2. Consistent weight characteristics of adjacent grids

The most typical application scenario of this feature is thermal diagram. For example, the imbalance between supply and demand in a certain grid will inevitably affect the supply and demand of the surrounding grid. For a hexagon, all the grids are edge adjacent, that is, the weight of the surrounding grid is consistent.For triangles and squares, besides edge adjacency, there are also points adjacency, so it is difficult to determine the weight values of edge adjacency and point adjacency.Therefore, hexagons are usually a better choice than squares in the selection of thermal maps. So the weight of adjacent lattice is consistentuber h3 > geohash = google s2

3 number of cell levels

The number of levels of the grid from the largest level, to the smallest level of the total number of levels statistics. The greater the number of cell levels, the smoother the transition from large to small cells, and the richer the choice of levels.
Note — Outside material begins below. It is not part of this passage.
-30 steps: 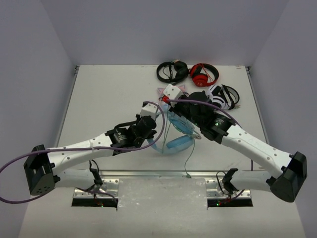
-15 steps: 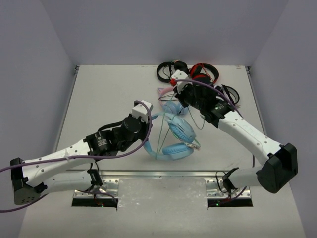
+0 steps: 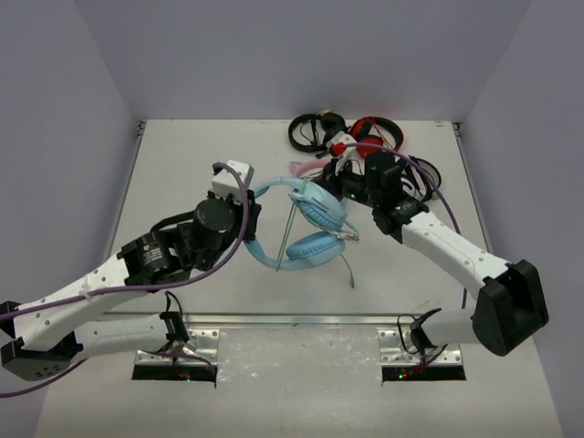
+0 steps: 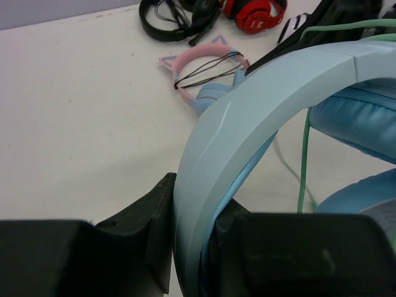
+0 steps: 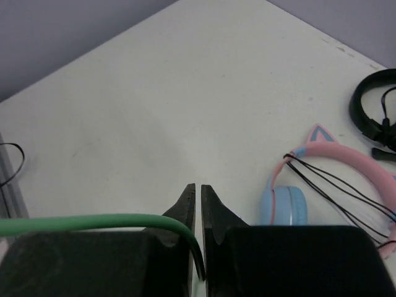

Geohash typically provides a grid of 12 levels, ranging from about 5000km to about 3cm.

Geohash length Cell width * Cell height
1 5000 km by 5000 km or less
2 1250 km by 625 km or less
3 156 km by 156 km or less
4 39.1 km by 19.5 km or less
5 4.89 km by 4.89 km or less
6 1.22 km by 0.61 km or less
7 153 m by 153 m or less
8 38.2 m * 19.1 m or less
9 4.77 m * 4.77 m or less
10 1.19 m * 0.596 m or less
11 149 mm * 149 mm or less
12 37.2 mm x 18.6 mm or less
Google S2 offers 30 levels of cells, ranging from about 8000km to about 1cm
Uber H3 offers 15 levels of grid, ranging from about 1107km to about 0.5m
From the number of levels
google s2 > uber h3 > geohash
Google S2 is smoother, making it a better choice when data levels are spread over large scales.